═══ Exercise materials ═══

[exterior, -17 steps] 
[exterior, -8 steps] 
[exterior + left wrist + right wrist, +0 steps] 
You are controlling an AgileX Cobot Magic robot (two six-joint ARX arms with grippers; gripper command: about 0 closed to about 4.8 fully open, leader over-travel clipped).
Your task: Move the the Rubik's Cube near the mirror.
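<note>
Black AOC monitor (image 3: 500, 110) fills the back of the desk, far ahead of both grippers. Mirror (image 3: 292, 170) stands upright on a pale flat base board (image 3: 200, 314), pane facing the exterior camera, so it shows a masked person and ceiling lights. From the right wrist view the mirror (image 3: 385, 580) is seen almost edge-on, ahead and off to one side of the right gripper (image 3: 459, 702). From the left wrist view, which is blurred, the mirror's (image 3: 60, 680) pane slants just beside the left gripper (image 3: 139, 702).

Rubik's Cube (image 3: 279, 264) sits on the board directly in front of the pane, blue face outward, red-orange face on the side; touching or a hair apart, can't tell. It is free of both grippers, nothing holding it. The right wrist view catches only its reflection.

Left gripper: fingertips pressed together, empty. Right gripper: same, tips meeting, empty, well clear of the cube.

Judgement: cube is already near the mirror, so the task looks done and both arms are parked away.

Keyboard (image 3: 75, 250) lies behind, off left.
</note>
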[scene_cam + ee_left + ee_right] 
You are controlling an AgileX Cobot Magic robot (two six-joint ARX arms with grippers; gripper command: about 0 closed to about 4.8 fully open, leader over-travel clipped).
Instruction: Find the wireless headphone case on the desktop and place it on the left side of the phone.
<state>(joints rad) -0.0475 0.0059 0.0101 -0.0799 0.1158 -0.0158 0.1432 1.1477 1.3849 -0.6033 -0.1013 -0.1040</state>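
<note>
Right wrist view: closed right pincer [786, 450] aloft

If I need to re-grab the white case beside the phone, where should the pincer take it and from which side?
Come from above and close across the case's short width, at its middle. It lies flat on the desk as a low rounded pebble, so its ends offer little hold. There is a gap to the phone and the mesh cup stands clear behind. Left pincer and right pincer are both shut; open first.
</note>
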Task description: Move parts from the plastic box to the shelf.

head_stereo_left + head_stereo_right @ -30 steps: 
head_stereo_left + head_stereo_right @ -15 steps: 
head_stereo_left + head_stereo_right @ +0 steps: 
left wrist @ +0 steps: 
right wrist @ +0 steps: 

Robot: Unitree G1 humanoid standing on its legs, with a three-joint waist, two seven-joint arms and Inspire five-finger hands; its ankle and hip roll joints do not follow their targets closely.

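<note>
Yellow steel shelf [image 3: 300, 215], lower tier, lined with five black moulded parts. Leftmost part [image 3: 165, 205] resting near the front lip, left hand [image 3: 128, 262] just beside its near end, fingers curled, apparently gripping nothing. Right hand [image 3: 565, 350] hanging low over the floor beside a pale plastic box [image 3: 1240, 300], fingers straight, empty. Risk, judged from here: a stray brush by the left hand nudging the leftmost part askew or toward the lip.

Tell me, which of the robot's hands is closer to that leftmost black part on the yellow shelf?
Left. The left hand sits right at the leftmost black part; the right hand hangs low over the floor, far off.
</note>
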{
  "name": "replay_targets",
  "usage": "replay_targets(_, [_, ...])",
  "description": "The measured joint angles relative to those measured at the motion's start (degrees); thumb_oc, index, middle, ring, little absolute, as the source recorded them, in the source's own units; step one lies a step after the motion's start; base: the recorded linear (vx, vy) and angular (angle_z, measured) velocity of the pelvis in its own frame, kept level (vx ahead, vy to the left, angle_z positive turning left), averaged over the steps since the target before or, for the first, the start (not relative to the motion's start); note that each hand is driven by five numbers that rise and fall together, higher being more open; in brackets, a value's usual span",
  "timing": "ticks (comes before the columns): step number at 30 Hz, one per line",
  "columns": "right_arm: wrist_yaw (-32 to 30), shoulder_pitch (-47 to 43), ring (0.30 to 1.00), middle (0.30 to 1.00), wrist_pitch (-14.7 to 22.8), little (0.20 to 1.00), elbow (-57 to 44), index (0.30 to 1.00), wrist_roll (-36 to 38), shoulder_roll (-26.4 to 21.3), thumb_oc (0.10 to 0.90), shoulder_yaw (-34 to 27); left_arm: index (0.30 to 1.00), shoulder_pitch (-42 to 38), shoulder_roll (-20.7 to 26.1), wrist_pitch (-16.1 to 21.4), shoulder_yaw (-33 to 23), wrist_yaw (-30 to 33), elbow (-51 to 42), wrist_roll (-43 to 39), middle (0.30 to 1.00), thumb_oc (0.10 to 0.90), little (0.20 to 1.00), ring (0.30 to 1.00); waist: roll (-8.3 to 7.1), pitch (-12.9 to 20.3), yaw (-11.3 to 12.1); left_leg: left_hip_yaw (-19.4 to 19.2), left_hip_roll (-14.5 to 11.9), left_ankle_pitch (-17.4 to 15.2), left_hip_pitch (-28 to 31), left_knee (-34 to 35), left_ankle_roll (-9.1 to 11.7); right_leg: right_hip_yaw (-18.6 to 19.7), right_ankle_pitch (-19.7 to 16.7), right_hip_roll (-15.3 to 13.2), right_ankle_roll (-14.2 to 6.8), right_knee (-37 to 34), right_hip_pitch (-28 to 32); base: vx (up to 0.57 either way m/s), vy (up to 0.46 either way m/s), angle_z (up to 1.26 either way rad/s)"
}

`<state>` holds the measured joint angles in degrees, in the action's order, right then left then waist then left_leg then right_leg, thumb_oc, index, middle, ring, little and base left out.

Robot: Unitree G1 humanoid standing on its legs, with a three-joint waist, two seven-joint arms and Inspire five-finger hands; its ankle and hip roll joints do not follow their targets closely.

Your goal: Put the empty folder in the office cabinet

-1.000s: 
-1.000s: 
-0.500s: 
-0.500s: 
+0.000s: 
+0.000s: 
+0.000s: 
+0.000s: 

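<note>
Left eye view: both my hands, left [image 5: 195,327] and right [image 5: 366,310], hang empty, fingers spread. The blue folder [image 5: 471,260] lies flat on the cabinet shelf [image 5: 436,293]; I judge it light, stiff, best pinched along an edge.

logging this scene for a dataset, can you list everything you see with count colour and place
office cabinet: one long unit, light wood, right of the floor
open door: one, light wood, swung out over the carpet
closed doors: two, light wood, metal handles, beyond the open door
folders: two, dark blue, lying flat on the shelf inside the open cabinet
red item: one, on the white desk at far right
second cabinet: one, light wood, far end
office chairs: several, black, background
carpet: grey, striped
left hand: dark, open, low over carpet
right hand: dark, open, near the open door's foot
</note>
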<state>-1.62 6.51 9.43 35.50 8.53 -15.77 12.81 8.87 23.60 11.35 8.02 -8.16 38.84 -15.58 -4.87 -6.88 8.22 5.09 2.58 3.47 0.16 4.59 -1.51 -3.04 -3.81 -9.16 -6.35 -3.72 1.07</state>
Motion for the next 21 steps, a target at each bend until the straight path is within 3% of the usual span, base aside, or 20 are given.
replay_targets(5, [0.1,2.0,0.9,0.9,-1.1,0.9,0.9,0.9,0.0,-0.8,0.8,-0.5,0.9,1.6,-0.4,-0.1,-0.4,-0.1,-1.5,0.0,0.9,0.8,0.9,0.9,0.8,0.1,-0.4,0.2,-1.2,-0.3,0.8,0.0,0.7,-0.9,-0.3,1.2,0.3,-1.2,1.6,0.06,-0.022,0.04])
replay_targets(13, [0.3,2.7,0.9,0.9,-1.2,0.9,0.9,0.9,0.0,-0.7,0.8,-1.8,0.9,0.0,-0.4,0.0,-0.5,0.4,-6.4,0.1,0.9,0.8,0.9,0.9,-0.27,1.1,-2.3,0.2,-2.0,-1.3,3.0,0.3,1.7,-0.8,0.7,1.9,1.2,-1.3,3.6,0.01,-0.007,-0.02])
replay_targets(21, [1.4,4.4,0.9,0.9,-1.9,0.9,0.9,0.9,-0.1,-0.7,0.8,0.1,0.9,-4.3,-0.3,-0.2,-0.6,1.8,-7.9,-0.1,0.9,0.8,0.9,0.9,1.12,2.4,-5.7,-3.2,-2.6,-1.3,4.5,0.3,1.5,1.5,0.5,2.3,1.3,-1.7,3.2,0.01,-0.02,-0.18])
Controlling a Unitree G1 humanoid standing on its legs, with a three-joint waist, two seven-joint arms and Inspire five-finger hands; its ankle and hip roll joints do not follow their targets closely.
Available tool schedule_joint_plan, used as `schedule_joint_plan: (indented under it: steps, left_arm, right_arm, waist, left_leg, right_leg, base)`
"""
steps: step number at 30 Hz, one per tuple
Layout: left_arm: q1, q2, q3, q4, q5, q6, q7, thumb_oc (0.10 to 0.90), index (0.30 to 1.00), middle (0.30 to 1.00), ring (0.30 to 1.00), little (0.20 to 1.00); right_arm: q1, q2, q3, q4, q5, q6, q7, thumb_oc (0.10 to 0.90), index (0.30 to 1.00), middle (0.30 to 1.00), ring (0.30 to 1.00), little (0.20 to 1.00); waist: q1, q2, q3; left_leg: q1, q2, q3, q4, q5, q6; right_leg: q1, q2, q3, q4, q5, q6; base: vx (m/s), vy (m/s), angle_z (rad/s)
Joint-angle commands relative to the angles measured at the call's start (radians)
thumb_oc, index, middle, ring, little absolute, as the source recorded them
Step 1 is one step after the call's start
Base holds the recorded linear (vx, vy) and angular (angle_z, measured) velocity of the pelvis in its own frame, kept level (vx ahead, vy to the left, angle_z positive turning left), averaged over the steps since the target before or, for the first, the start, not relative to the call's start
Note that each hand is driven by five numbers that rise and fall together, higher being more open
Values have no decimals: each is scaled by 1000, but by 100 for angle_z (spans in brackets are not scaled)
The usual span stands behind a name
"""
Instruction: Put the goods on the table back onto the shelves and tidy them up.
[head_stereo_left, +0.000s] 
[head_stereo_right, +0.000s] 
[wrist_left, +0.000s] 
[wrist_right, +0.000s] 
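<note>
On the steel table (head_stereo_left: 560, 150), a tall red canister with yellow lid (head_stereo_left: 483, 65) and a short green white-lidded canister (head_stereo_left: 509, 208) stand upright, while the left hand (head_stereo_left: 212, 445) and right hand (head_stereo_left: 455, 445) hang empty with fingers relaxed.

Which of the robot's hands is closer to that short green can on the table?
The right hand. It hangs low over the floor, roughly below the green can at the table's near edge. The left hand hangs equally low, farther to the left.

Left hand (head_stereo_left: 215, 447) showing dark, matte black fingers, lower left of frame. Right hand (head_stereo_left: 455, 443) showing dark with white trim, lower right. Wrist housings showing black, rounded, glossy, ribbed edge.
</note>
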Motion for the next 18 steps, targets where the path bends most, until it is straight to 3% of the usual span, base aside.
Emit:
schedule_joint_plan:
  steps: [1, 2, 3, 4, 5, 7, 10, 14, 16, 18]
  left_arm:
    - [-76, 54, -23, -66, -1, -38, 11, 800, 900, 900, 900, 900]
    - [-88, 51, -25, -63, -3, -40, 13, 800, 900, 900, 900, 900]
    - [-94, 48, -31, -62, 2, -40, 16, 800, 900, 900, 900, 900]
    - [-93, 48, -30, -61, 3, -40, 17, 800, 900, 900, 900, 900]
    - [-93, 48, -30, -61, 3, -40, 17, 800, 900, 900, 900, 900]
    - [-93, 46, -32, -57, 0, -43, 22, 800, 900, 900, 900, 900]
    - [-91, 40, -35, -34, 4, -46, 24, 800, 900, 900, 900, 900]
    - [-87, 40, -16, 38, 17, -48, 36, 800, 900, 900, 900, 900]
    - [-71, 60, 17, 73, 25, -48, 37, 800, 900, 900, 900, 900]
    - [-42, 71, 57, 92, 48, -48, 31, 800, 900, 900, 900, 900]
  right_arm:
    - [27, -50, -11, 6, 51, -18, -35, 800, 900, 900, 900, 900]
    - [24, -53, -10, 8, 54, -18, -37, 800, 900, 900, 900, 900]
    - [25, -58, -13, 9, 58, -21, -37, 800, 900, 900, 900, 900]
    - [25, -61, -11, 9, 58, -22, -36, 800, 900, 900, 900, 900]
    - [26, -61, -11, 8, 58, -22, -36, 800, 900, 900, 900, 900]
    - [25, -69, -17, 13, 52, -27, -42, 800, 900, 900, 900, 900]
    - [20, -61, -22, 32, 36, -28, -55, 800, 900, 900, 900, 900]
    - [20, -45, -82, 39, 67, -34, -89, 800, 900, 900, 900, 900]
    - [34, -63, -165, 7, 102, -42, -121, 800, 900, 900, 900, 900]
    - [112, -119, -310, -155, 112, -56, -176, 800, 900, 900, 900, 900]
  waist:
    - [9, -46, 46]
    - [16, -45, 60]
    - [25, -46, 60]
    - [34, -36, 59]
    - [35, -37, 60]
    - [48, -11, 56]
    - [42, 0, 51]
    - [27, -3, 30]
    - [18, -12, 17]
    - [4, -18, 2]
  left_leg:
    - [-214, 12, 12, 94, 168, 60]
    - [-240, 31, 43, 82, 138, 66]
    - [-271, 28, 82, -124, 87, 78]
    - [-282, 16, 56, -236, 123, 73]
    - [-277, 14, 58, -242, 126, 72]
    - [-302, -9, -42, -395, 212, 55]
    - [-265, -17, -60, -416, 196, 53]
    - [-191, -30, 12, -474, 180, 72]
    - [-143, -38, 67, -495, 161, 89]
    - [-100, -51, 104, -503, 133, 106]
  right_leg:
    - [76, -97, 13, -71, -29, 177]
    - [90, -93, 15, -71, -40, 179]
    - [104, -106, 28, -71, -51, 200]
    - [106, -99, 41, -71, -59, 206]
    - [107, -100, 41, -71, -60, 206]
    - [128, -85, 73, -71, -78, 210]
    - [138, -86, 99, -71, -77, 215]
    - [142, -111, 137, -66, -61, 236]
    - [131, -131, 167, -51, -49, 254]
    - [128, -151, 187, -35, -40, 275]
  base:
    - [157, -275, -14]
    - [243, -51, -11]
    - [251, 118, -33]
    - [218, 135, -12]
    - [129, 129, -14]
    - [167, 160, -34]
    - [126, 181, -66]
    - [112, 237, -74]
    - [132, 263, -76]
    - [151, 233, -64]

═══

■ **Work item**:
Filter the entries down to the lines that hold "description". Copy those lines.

■ **Output for this exercise**:
Task description: Move parts from the plastic box to the shelf.
  "description": "The measured joint angles relative to those measured at the motion's start (degrees); thumb_oc, index, middle, ring, little absolute, as the source recorded them, in the source's own units; step one lies a step after the motion's start; base: the recorded linear (vx, vy) and angular (angle_z, measured) velocity of the pelvis in its own frame, kept level (vx ahead, vy to the left, angle_z positive turning left), averaged over the steps since the target before or, for the first, the start (not relative to the motion's start); note that each hand is driven by five numbers that rise and fall together, higher being more open; in brackets, a value's usual span",

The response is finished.